2.2. Subscriber Deliveries. On
or before the Closing Date, Subscribers shall execute and deliver
the Subscriber Documents, and shall deliver the Escrowed Payment in cash,
to the Escrow Agent. The Escrowed Payment will be delivered pursuant
to the following wire transfer instructions:
Citibank,
N.A.
0000
0xx Xxxxxx
Xxx Xxxx,
XX 00000
ABA
Number: 0210-00089
For
Credit to: Grushko & Xxxxxxx, XXXX Trust Account
Account
Number: 00000000
2.3. Intention to Create Escrow
Over Company Documents and Subscriber Documents. The
Subscribers and Company intend that the Company Documents and Subscriber
Documents shall be held in escrow by the Escrow Agent pursuant to this Agreement
for their benefit as set forth herein.
2.4. Escrow Agent to Deliver
Company Documents and Subscriber
Documents. The Escrow Agent shall hold and release the Company
Documents and Subscriber Documents only in accordance with the terms and
conditions of this Agreement.
ARTICLE
III
RELEASE
OF COMPANY DOCUMENTS AND SUBSCRIBER DOCUMENTS
3.1. Release of
Escrow. Subject to the provisions of Section 4.2, the Escrow
Agent shall release the Company Documents and Subscriber Documents as
follows:
(a) On
the Closing Date, the Escrow Agent will simultaneously release the Company
Documents to the Subscribers and release the Subscriber Documents to the
Company, except that: (i) the Broker’s Fee will be released to the Broker; and
(ii) Subscriber Legal Fees will be released directly to the Subscriber’s
attorneys,
(b) Notwithstanding
the above, upon receipt by the Escrow Agent of joint written instructions
("Joint Instructions") signed by the Company and the Subscribers, it shall
deliver the Company Documents and Subscriber Documents in accordance with the
terms of the Joint Instructions.
(c) Anything
herein to the contrary notwithstanding, upon receipt by the
Escrow Agent of a final and non-appealable judgment, order, decree or award of a
court of competent jurisdiction (a "Court Order"), the Escrow Agent shall
deliver the Company Documents and Subscriber Documents in accordance with the
Court Order. Any Court Order shall be accompanied by an opinion of
counsel for the party presenting the Court Order to the Escrow Agent (which
opinion shall be satisfactory to the Escrow Agent) to the effect that the court
issuing the Court Order has competent jurisdiction and that the Court Order
is final and non-appealable.
3.2. If
a Closing does not take place on or before May 15, 2010, the Escrow
Agent will promptly return the applicable Company Documents to the
Company and return the Subscriber Documents to the Subscriber.
3.3. Acknowledgement of Company
and Subscriber; Disputes. The Company and the Subscribers
acknowledge that the only terms and conditions upon which the Company Documents
and Subscriber Documents are to be released are set forth in Sections 3 and 4 of
this Agreement. The Company and the Subscribers reaffirm their
agreement to abide by the terms and conditions of this Agreement with
respect to the release of the Company Documents and Subscriber
Documents. Any dispute with respect to the release of the Company
Documents and Subscriber Documents shall be resolved pursuant to Section 4.2 or
by agreement between the Company and Subscribers.
ARTICLE IV
CONCERNING
THE ESCROW AGENT
4.1. Duties and Responsibilities
of the Escrow Agent. The Escrow Agent's duties and
responsibilities shall be subject to the following terms and
conditions:
(a) The
Subscribers and Company acknowledge and agree that the Escrow Agent (i)

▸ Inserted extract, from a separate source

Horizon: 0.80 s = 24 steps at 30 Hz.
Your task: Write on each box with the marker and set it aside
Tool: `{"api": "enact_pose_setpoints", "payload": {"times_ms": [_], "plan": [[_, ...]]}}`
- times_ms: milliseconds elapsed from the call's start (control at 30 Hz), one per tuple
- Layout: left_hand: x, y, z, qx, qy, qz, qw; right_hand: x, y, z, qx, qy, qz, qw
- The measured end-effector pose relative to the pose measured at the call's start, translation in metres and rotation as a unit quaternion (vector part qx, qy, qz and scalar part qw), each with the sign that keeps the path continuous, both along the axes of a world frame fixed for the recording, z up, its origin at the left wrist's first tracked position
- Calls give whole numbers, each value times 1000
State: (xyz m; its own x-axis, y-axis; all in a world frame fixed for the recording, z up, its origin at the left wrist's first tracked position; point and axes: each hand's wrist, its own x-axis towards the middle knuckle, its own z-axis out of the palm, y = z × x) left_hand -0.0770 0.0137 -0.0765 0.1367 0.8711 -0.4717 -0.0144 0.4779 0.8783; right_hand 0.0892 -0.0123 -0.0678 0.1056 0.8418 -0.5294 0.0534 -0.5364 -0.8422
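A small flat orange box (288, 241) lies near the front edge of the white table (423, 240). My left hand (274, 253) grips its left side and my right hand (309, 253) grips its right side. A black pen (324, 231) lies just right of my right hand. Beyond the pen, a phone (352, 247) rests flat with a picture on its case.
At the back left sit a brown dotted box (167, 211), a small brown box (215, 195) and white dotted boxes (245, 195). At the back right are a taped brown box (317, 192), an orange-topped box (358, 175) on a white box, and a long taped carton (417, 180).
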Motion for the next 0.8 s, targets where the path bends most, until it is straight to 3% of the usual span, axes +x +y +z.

shall not be responsible for or bound by, and shall not be required to
inquire into whether either the Subscribers or Company is entitled to
receipt of the Company Documents and Subscriber Documents pursuant
to any other agreement or otherwise; (ii) shall be obligated only for the
performance of such duties as are specifically assumed by the Escrow Agent
pursuant to this Agreement; (iii) may rely on and shall be protected in acting
or refraining from acting upon any written notice, instruction, instrument,
statement, request or document furnished to it hereunder and believed by the
Escrow Agent in good faith to be genuine and to have been signed or
presented by the proper person or party, without being required to determine the
authenticity or correctness of any fact stated therein or the propriety or
validity or the service thereof; (iv) may assume that any person believed
by the Escrow Agent in good faith to be authorized to give notice or make
any statement or execute any document in connection with the provisions hereof
is so authorized; (v) shall not be under any duty to give the property held
by Escrow Agent hereunder any greater degree of care than Escrow Agent
gives its own similar property; and (vi) may consult counsel satisfactory to
Escrow Agent, the opinion of such counsel to be full and
complete authorization and protection in respect of any action taken,
suffered or omitted by Escrow Agent hereunder in good faith and in accordance
with the opinion of such counsel.
(b) The
Subscribers and Company acknowledge that the Escrow Agent is acting solely
as a stakeholder at their request and that the Escrow Agent shall not be liable
for any action taken by Escrow Agent in good faith and believed by Escrow Agent
to be authorized or within the rights or powers conferred upon Escrow Agent by
this Agreement. The Subscribers and Company, jointly and
severally, agree to indemnify and hold harmless the Escrow Agent and any of
Escrow Agent's partners, employees, agents and representatives for any action
taken or omitted to be taken by Escrow Agent or any of them hereunder, including
the fees of outside counsel and other costs and expenses of defending itself
against any claim or liability under this Agreement, except in the case of gross
negligence or willful misconduct on Escrow Agent's part committed in its
capacity as Escrow Agent under this Agreement. The Escrow
Agent shall owe a duty only to the Subscribers and Company under this
Agreement and to no other person.
(c) The
Subscribers and Company jointly and severally agree to reimburse the Escrow
Agent for outside counsel fees, to the extent authorized hereunder and incurred
in connection with the performance of its duties and responsibilities
hereunder.
(d) The
Escrow Agent may at any time resign as Escrow Agent hereunder by giving five (5)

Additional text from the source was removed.